[What is being asked]: Retype the material exactly, ending with the line containing "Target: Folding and".
### Data provided
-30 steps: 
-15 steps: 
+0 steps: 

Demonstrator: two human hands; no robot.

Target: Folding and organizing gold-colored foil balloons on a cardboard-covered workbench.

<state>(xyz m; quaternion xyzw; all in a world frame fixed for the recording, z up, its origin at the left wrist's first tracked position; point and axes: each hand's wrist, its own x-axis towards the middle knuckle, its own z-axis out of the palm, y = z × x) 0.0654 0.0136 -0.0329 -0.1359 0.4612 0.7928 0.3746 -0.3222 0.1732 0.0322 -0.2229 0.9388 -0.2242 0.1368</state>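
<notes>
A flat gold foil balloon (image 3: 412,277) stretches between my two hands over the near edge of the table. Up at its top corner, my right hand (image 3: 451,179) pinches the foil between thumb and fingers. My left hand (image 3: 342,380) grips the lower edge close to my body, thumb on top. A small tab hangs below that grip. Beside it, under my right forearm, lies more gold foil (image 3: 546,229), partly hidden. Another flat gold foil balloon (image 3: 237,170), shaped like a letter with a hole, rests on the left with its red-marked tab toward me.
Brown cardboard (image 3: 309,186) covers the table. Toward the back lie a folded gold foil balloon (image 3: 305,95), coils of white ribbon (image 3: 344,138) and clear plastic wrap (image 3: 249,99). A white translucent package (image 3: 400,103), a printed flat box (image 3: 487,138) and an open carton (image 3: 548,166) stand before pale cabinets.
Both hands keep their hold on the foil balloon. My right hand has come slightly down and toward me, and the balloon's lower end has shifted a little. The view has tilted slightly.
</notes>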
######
[Output of the exercise]:
-30 steps: 
-15 steps: 
+0 steps: 

Demonstrator: two human hands; no robot.

Target: Folding and organizing gold-colored foil balloons on a cardboard-covered workbench.

That is the complete output.